Wilde Malve

Vorkommen

Die Wilde Malve (Malva sylvestris) ist eine beliebte Gemüsepflanze, die auch gern als Heilpflanze zum Einsatz kommt. Ursprünglich nannte sie Südeuropa und den Mittelmeerraum ihre Heimat, heute ist sie bis nach Zentralasien und den Himalaja ausgewandert. Sie fühlt sich am Rand von Wegen und Wiesen wohl, liebt aber auch Böschungen und sogar Ödland.

Wirkweise

Sie ist nicht nur hübsch, sondern auch sehr beliebt in der Phytotherapie: Die schleimbildenden Eigenschaften der Wilden Malve sollen bei gereizten Schleimhäuten helfen, indem die Pflanze einen schützenden Film über die beanspruchten Stellen legt. So verwendet die Pflanzenheilkunde Extrakte des Krauts etwa bei trockenem Reizhusten. Auch bei der Magen-Darm-Pflege kommt die Wilde Malve zum Einsatz.
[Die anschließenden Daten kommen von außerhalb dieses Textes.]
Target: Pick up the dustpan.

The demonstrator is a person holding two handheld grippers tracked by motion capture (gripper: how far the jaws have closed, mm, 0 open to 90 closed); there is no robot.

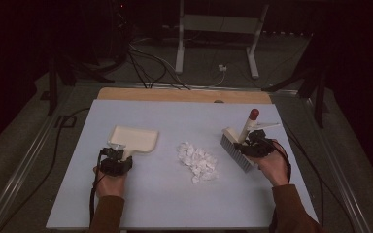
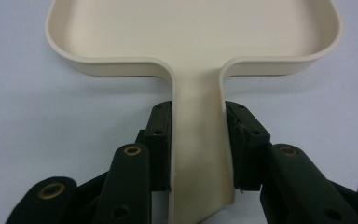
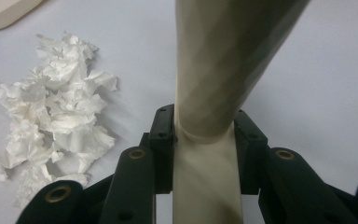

Vorsicht: Der Verzehr der Wilden Malve kann die Wirksamkeit medizinischer Präparate herabsetzen. Es sollte mindestens eine Stunde Zeit zwischen der Einnahme Ihrer Arznei und der Einnahme eines malvenhaltigen Produkts liegen.

Inhaltsstoffe

Die wichtigsten Bestandteile der Wilden Malve, die deren Wirkung erzielen, sind die Schleimstoffe. Sie sind in einer Konzentration zwischen fünf und zwölf Prozent enthalten. Dazu zählen mehrere Zuckermoleküle. Auch Flavonoide finden sich in dem Kraut.

Aussehen

Die krautige Pflanze wird zwischen 30 und 120 Zentimetern hoch. Oft wächst sie nur einjährig. Die einzelnen Sorten der Wilden Malve unterscheiden sich in ihrer Wuchsform stark, weshalb eine allzu detaillierte Beschreibung nur schwer möglich ist. Manche breiten sich niedrig und weit aus, andere werden hoch und buschig. Die Sommerblume bildet von Mai bis September blauviolette bis rosafarbene Blüten aus.

Wissenswertes

Die Wilde Malve trägt zahlreiche Bezeichnungen: Käsepappel, Rosspappel, Käslikraut, Katzenkäse, Hasenpappel, Hanfpappel und weitere volkstümliche Spitznamen – mit der Pappel ist sie allerdings nicht verwandt!

Der Name rührt stattdessen von dem Wort „Papp“ her, also Brei. Denn früher bereitete man mit der Wilden Malve Mahlzeiten, vor allem für Kinder. Sie ist tatsächlich schon in der Antike als kultivierte Nutzpflanze für die Küche angebaut worden.